--- Given material ---
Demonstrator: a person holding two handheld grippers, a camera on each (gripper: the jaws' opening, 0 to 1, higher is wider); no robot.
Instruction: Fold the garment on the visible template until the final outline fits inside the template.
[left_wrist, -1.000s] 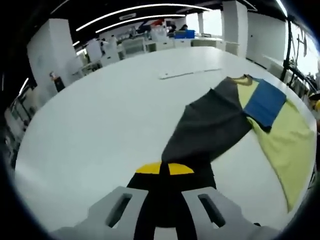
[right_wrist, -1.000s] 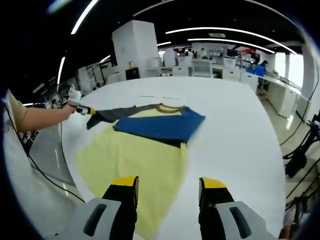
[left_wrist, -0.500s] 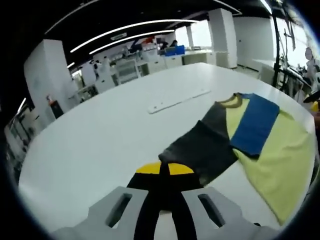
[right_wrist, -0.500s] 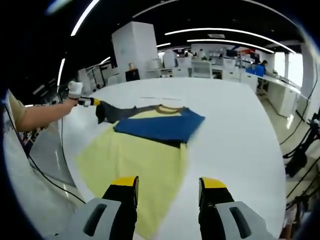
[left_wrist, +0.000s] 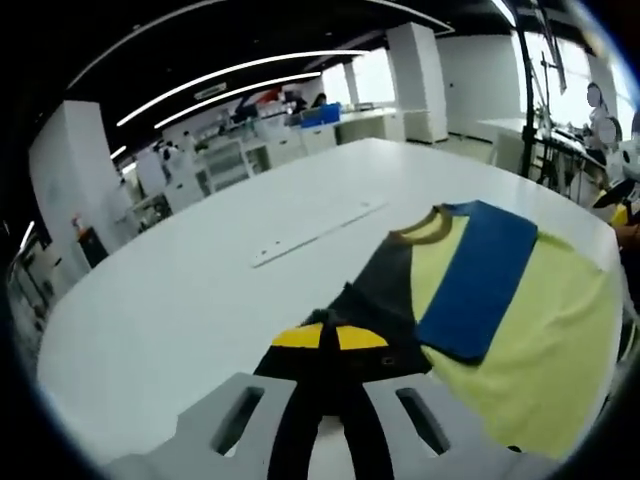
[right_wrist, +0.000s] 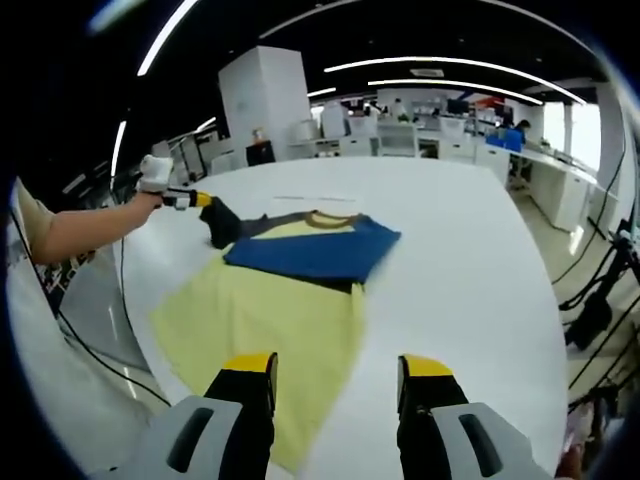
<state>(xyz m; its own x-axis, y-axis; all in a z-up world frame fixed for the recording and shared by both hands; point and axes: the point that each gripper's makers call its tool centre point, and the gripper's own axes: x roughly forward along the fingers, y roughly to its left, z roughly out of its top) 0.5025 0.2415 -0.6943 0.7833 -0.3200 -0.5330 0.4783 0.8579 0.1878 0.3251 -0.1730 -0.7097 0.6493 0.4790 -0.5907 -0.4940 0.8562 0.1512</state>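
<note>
Left gripper view looks across a broad white table (left_wrist: 180, 300) in an open office, with white cabinets (left_wrist: 70, 150) and desks far behind and light strips overhead. A thin white strip (left_wrist: 315, 232) lies flat on the table, far of the garment and apart from it. Stands and cables rise at the right edge.

The garment (left_wrist: 520, 330), a yellow shirt with a brown collar, lies spread on the table at the right. A blue sleeve (left_wrist: 478, 278) is folded over its chest. The dark grey sleeve (left_wrist: 375, 300) runs from the collar toward the camera, and the left gripper (left_wrist: 330, 338) is closed on its end, yellow tips pressed together on the cloth.

In the right gripper view the same shirt (right_wrist: 270, 320) lies in the near middle of the table (right_wrist: 470, 270), blue sleeve (right_wrist: 310, 252) across it. At the far left a person's hand (right_wrist: 152, 175) holds the left gripper (right_wrist: 200, 199), lifting the dark sleeve (right_wrist: 225, 222) just off the table. A cable (right_wrist: 100, 340) trails along the left edge. The right gripper (right_wrist: 335, 368) hangs with its jaws wide apart, holding nothing, above the shirt's near hem and the bare table.
</note>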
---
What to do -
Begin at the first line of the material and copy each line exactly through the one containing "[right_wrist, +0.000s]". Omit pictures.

Task output -
Demonstrator: a person holding two handheld grippers, a camera on each (gripper: the jaws' opening, 0 to 1, higher is wider); no robot.
Instruction: Fold the garment on the visible template until the final outline fits inside the template.
[left_wrist, -1.000s] 
[right_wrist, -1.000s] 
[left_wrist, -0.500s] 
[right_wrist, -0.500s] 
[left_wrist, +0.000s] 
[right_wrist, +0.000s] 

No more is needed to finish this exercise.